**THE DATA:**
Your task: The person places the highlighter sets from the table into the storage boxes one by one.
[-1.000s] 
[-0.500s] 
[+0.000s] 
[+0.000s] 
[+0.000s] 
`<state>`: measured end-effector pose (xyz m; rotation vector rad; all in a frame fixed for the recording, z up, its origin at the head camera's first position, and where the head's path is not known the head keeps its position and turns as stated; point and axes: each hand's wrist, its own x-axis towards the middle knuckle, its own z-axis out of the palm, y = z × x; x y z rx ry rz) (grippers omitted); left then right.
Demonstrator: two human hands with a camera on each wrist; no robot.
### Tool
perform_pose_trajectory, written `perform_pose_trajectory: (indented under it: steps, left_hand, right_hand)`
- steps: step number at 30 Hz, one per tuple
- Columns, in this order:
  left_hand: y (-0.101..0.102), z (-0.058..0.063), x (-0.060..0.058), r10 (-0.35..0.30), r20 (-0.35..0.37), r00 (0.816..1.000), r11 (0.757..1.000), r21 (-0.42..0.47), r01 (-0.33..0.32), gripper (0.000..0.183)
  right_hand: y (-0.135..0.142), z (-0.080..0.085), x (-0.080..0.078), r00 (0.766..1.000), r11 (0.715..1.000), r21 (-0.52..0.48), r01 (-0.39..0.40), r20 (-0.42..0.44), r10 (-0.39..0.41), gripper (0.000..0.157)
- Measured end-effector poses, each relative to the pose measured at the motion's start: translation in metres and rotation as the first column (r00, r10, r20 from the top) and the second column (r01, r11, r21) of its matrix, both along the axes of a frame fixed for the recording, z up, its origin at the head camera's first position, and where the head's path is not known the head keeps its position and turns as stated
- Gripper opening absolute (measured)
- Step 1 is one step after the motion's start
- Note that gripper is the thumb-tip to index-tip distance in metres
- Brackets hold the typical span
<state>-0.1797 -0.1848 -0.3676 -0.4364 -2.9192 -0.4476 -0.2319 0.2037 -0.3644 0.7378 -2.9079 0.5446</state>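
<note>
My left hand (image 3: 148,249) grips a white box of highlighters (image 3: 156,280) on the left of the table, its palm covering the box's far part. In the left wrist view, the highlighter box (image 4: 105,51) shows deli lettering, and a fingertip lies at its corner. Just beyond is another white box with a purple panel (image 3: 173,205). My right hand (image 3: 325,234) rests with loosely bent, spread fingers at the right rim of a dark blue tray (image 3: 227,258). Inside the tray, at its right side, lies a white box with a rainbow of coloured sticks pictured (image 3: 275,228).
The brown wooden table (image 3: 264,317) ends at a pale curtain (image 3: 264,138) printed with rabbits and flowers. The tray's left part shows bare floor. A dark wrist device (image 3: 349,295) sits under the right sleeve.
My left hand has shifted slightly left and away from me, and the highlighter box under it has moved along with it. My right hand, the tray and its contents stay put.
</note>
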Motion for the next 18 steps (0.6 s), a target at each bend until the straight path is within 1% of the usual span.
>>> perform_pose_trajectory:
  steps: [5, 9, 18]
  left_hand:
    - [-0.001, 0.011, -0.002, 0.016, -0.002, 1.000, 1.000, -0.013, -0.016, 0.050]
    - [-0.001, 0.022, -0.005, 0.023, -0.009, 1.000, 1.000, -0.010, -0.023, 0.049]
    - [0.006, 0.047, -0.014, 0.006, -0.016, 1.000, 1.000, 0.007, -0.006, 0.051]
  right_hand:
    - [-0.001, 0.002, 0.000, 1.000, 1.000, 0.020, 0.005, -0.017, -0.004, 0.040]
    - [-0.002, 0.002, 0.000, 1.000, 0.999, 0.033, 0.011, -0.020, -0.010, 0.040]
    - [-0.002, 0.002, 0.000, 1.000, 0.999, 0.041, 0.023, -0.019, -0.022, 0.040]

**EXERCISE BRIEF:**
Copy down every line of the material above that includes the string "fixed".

**EXERCISE ANSWER:**
`<state>`: measured end-effector pose (xyz m; rotation vector rad; all in a frame fixed for the recording, z up, its origin at the head camera's first position, and where the head's path is not known the head keeps its position and turns as stated; point and axes: each hand's wrist, its own x-axis towards the middle knuckle, its own z-axis out of the palm, y = z × x; x y z rx ry rz) (grippers omitted); left then right.
- Measured end-effector poses, each relative to the pose measured at the motion's start: translation in metres and rotation as the first column (r00, r10, r20 from the top) and the second column (r01, r11, r21) of its matrix, both along the axes of a frame fixed for the recording, z up, its origin at the head camera's first position, and where the head's path is not known the head keeps its position and turns as stated

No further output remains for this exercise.